** Opening STORED DATA block **

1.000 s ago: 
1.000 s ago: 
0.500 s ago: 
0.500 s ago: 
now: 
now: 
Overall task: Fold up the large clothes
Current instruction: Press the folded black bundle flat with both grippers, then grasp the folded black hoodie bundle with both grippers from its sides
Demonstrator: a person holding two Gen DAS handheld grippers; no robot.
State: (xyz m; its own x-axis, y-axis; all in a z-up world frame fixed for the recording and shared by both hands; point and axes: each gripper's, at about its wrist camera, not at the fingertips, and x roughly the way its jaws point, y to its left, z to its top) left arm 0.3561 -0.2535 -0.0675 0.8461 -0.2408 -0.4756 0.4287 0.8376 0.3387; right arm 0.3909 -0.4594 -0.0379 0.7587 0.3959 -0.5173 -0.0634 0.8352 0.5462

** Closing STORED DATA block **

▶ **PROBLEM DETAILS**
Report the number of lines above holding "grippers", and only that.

▶ **FINISHED TASK**
2